-- Opening Marker --
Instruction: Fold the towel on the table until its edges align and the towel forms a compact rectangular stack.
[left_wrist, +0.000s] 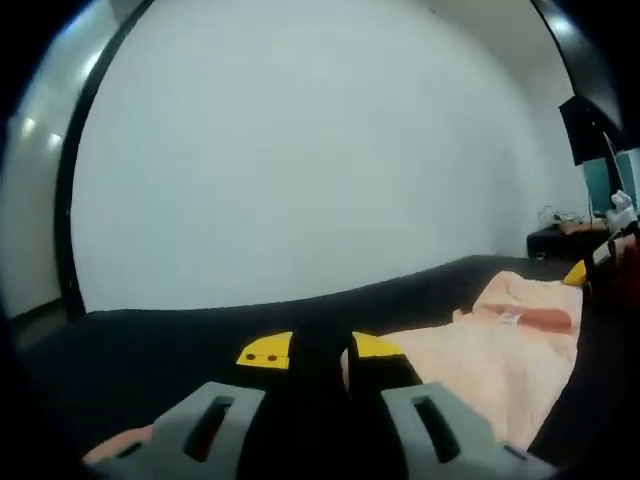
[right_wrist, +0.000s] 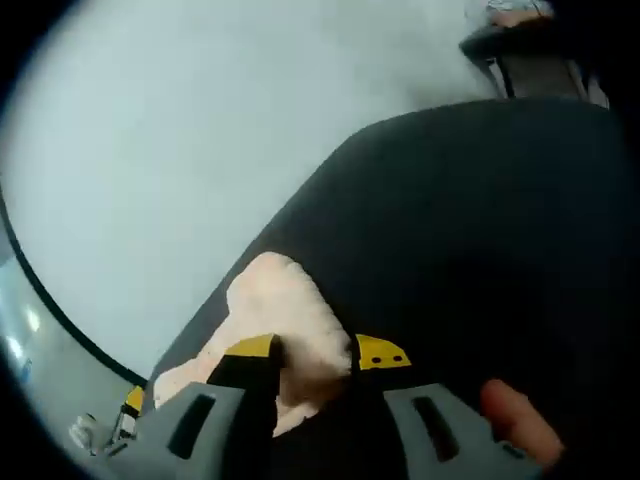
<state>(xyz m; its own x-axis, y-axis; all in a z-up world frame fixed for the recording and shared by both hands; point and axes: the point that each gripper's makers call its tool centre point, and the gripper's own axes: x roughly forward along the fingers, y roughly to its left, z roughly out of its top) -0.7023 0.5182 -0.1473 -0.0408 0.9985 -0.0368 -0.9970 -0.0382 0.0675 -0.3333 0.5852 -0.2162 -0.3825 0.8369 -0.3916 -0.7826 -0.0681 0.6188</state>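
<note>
Mid-fold, likely. Right hand-held gripper (right_wrist: 312, 352) pinching bunched towel (right_wrist: 285, 320) edge between narrowly spread jaws, above dark tabletop (right_wrist: 470, 250). Left hand-held gripper (left_wrist: 318, 350) nearly pressed together at towel's near corner; grip uncertain. Next: carry pinched edge across, align with opposite edge farther off.

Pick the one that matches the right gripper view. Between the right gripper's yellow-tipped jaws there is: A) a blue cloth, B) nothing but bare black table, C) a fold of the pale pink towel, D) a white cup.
C: in the right gripper view the right gripper has its jaws closed around a bunched edge of the pale pink towel, which lies on the black table.
</note>
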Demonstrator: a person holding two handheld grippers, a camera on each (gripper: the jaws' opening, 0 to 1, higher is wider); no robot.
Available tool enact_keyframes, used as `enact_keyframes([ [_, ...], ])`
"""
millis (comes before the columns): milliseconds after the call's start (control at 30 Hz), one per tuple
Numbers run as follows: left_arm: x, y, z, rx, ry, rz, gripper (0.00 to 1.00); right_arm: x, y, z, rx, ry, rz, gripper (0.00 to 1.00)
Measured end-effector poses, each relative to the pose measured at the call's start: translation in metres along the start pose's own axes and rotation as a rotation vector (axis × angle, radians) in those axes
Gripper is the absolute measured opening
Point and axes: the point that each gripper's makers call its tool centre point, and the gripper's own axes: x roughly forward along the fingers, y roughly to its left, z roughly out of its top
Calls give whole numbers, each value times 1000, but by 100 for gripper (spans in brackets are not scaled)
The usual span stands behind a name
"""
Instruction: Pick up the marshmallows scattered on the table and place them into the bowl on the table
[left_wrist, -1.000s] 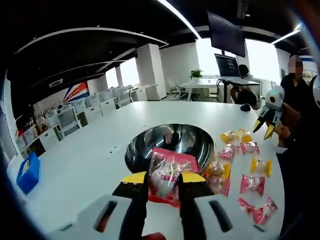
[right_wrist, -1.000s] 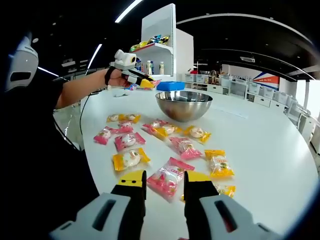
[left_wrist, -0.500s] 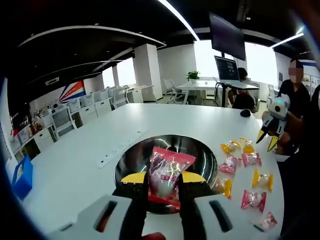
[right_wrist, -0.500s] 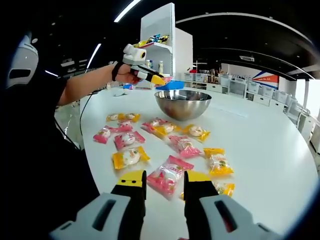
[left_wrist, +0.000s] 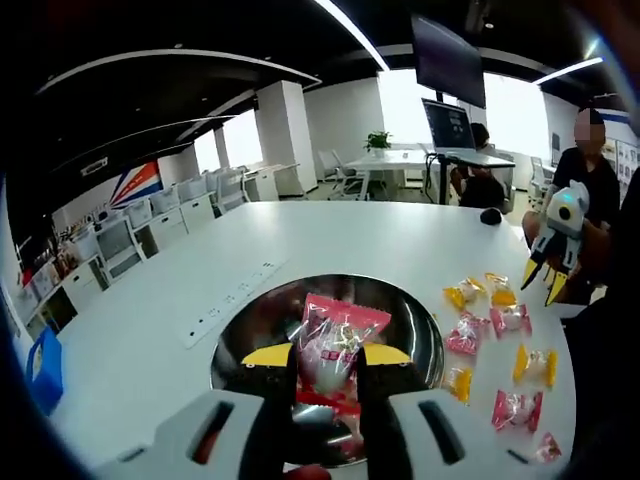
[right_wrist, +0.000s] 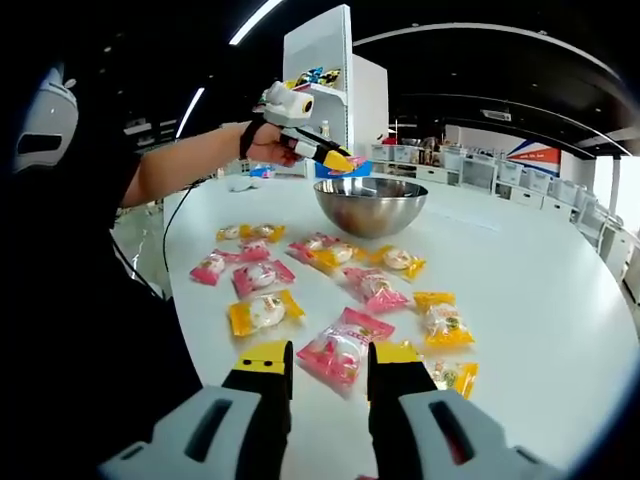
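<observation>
Left gripper (left_wrist: 326, 356) jaws are clamped on a pink marshmallow packet (left_wrist: 334, 345) directly above the steel bowl (left_wrist: 400, 325), having come in over it since a second ago. Right gripper (right_wrist: 326, 357) jaws stand apart over another pink packet (right_wrist: 345, 346) on the tabletop (right_wrist: 530, 270), its near end hidden; this view shows the bowl's outside.

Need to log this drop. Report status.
Left gripper shut on pink marshmallow packet, over the bowl. Right gripper open above table packets. Nothing blocking.
</observation>
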Motion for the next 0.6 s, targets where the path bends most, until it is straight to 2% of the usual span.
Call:
enact_keyframes([
  [133, 7, -1, -2, -8, 7, 2, 24, 1, 0, -3, 6, 7, 0, 30],
  [233, 11, -1, -6, 29, 35, 9, 24, 1, 3, -1, 5, 4, 5, 30],
  [600, 19, 0, -7, 4, 41, 23, 24, 0, 3, -4, 11, 3, 5, 30],
])
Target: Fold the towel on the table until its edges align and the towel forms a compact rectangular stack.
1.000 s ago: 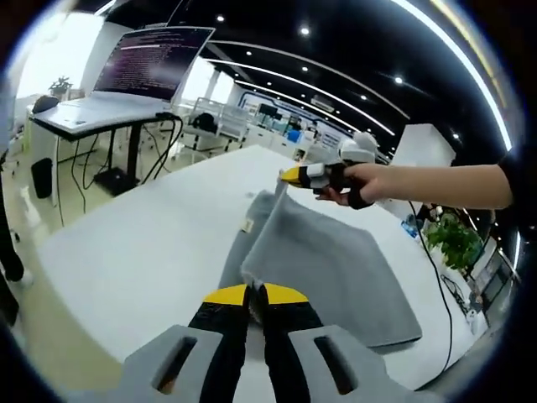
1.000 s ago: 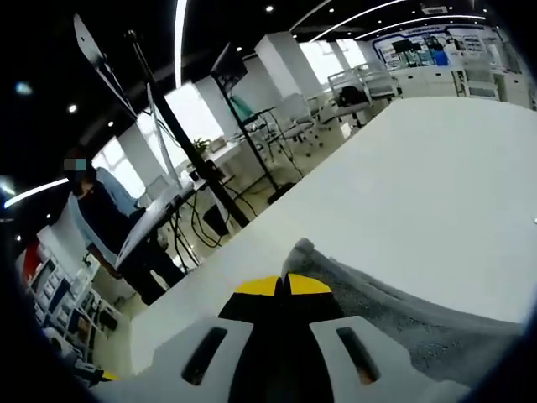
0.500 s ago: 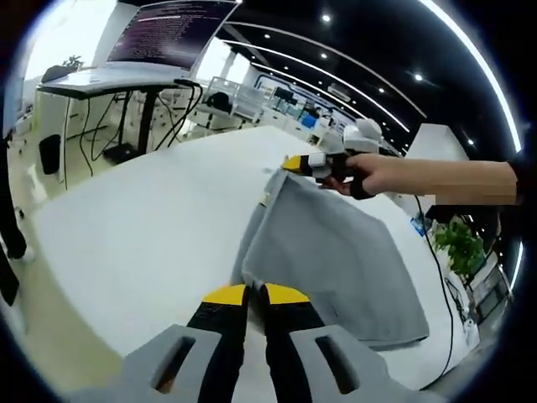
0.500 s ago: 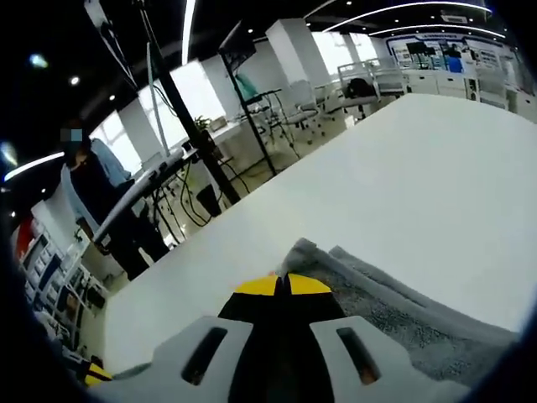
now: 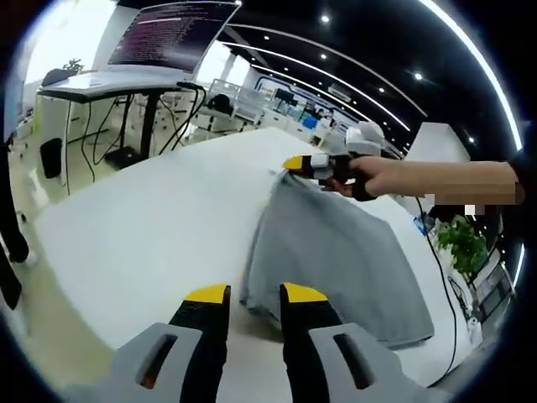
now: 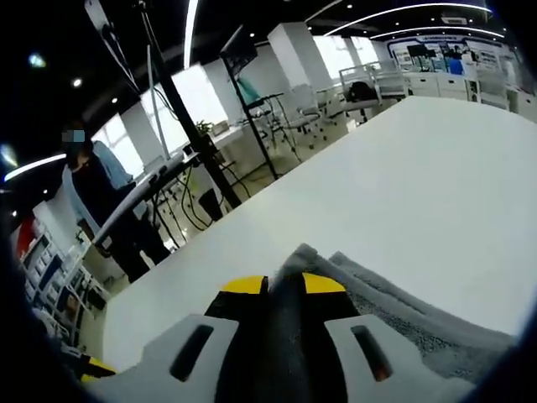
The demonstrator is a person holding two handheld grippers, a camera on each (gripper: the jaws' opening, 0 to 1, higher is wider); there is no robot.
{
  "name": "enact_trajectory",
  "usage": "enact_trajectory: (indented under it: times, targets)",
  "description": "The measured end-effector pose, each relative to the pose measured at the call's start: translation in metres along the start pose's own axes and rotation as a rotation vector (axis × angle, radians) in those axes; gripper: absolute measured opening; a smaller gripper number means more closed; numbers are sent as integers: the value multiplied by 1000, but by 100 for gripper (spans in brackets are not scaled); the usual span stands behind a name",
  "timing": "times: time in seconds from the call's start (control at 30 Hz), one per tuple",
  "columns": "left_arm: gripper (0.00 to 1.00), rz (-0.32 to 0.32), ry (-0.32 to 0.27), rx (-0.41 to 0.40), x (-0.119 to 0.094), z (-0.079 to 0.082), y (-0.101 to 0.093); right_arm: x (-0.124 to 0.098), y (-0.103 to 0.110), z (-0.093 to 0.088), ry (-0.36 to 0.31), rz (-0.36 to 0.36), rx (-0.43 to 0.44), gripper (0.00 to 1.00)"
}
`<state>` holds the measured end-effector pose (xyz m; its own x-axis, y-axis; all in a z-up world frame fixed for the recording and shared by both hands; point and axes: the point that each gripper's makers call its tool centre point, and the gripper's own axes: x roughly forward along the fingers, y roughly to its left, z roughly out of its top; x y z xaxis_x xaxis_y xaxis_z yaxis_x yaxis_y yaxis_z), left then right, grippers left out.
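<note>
The towel [image 5: 331, 256] lies on the table [image 5: 159, 227], between both tools.

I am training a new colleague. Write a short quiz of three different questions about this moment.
1. True or false: the left gripper is shut on the towel.
2. Which gripper has towel cloth between its jaws? A. left B. right C. neither
3. Fill in: the towel lies on a white ____.

Key:
1. False. In the left gripper view its jaws stand apart, with the towel edge just beyond them.
2. B. The right gripper has cloth between its jaws; in the left gripper view it holds up a far corner.
3. table.
</note>
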<state>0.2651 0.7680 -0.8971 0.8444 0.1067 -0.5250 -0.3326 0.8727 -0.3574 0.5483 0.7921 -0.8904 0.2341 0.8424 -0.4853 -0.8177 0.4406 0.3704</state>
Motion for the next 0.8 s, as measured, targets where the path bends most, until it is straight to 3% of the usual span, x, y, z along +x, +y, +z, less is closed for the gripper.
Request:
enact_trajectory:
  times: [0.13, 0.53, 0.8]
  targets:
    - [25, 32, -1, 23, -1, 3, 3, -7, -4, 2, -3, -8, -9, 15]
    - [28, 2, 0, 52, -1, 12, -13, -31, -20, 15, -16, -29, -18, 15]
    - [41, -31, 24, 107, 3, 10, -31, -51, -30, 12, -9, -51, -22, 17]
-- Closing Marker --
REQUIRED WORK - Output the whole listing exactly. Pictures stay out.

SOLUTION FOR THIS PROBLEM -
Instruction: Fold the towel on the table until its edges align and the towel forms a compact rectangular stack.
[left_wrist, +0.000s] 
[right_wrist, +0.000s] 
<state>(xyz m; its own x-axis, y-axis; all in a z-up world frame fixed for the recording and shared by both hands; point and axes: the point that each gripper's makers call its tool centre point, and the gripper's own axes: x roughly forward along the fingers, y roughly to its left, z roughly out of its top) -0.7023 0.5182 -0.1473 -0.0408 0.9985 -0.0368 -0.9970 -0.0382 0.0675 -0.3333 0.5852 -0.2162 -0.3825 0.8369 -0.3916 -0.7826 -0.0681 0.6188</state>
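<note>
Mid-fold, likely. Right hand-held gripper (right_wrist: 312, 352) pinching bunched towel (right_wrist: 285, 320) edge between narrowly spread jaws, above dark tabletop (right_wrist: 470, 250). Left hand-held gripper (left_wrist: 318, 350) nearly pressed together at towel's near corner; grip uncertain. Next: carry pinched edge across, align with opposite edge farther off.

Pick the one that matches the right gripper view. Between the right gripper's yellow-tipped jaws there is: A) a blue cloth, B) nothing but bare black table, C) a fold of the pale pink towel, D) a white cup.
C: in the right gripper view the right gripper has its jaws closed around a bunched edge of the pale pink towel, which lies on the black table.
</note>
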Demonstrator: a person holding two handheld grippers, a camera on each (gripper: the jaws' opening, 0 to 1, higher is wider); no robot.
Available tool enact_keyframes, used as `enact_keyframes([ [_, ...], ])`
"""
millis (comes before the columns): milliseconds after the call's start (control at 30 Hz), one per tuple
Numbers run as follows: left_arm: x, y, z, rx, ry, rz, gripper (0.00 to 1.00); right_arm: x, y, z, rx, ry, rz, gripper (0.00 to 1.00)
Measured end-effector poses, each relative to the pose measured at the call's start: translation in metres along the start pose's own axes and rotation as a rotation vector (axis × angle, radians) in those axes
Gripper is the absolute measured opening
Point and axes: the point that each gripper's makers call its tool centre point, and the gripper's own axes: x roughly forward along the fingers, y roughly to its left, z roughly out of its top
Calls give whole numbers, each value times 1000, but by 100 for gripper (spans in brackets are not scaled)
The usual span stands behind a name
"""
Instruction: Pick up the marshmallows scattered on the table and place them into the bowl on the table
[left_wrist, -1.000s] 
[right_wrist, -1.000s] 
[left_wrist, -0.500s] 
[right_wrist, -0.500s] 
[left_wrist, +0.000s] 
[right_wrist, +0.000s] 
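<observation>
Left gripper (left_wrist: 326, 356) jaws are clamped on a pink marshmallow packet (left_wrist: 334, 345) directly above the steel bowl (left_wrist: 400, 325), having come in over it since a second ago. Right gripper (right_wrist: 326, 357) jaws stand apart over another pink packet (right_wrist: 345, 346) on the tabletop (right_wrist: 530, 270), its near end hidden; this view shows the bowl's outside.

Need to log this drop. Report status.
Left gripper shut on pink marshmallow packet, over the bowl. Right gripper open above table packets. Nothing blocking.
</observation>
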Motion for the next 0.6 s, targets where the path bends most, until it is straight to 2% of the usual span.
Call:
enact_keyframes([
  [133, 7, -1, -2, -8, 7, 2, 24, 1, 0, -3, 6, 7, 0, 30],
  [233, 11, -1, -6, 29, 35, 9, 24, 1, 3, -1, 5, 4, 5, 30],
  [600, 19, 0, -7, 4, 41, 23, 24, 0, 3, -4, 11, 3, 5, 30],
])
Target: Fold the towel on the table until its edges align and the towel forms a compact rectangular stack.
1.000 s ago: 
1.000 s ago: 
0.500 s ago: 
0.500 s ago: 
now: 
now: 
The demonstrator is a person holding two handheld grippers, a camera on each (gripper: the jaws' opening, 0 to 1, higher is wider); there is no robot.
{
  "name": "enact_trajectory",
  "usage": "enact_trajectory: (indented under it: times, targets)",
  "description": "The measured end-effector pose, each relative to the pose measured at the call's start: translation in metres along the start pose's own axes and rotation as a rotation vector (axis × angle, radians) in those axes; gripper: absolute measured opening; a smaller gripper number means more closed; numbers are sent as integers: the value multiplied by 1000, but by 100 for gripper (spans in brackets are not scaled); the usual span stands behind a name",
  "timing": "times: time in seconds from the call's start (control at 30 Hz), one per tuple",
  "columns": "left_arm: gripper (0.00 to 1.00), rz (-0.32 to 0.32), ry (-0.32 to 0.27), rx (-0.41 to 0.40), x (-0.119 to 0.094), z (-0.079 to 0.082), y (-0.101 to 0.093); right_arm: x (-0.124 to 0.098), y (-0.103 to 0.110), z (-0.093 to 0.088), ry (-0.36 to 0.31), rz (-0.36 to 0.36), rx (-0.43 to 0.44), gripper (0.00 to 1.00)"
}
`<state>` holds the measured end-effector pose (xyz m; its own x-axis, y-axis; all in a z-up world frame fixed for the recording and shared by both hands; point and axes: the point that each gripper's makers call its tool centre point, and the gripper's own axes: x roughly forward along the fingers, y roughly to its left, z roughly out of its top; x y z xaxis_x xaxis_y xaxis_z yaxis_x yaxis_y yaxis_z), left then right, grippers left out.
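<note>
The towel [image 5: 331, 256] lies on the table [image 5: 159, 227], between both tools.

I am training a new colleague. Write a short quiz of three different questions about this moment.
1. True or false: the left gripper is shut on the towel.
2. Which gripper has towel cloth between its jaws? A. left B. right C. neither
3. Fill in: the towel lies on a white ____.

Key:
1. False. In the left gripper view its jaws stand apart, with the towel edge just beyond them.
2. B. The right gripper has cloth between its jaws; in the left gripper view it holds up a far corner.
3. table.
</note>
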<state>0.2651 0.7680 -0.8971 0.8444 0.1067 -0.5250 -0.3326 0.8727 -0.3574 0.5483 0.7921 -0.8904 0.2341 0.8424 -0.4853 -0.8177 0.4406 0.3704</state>
Motion for the next 0.8 s, as measured, targets where the path bends most, until it is straight to 3% of the usual span, x, y, z along +x, +y, +z, less is closed for the gripper.
Request:
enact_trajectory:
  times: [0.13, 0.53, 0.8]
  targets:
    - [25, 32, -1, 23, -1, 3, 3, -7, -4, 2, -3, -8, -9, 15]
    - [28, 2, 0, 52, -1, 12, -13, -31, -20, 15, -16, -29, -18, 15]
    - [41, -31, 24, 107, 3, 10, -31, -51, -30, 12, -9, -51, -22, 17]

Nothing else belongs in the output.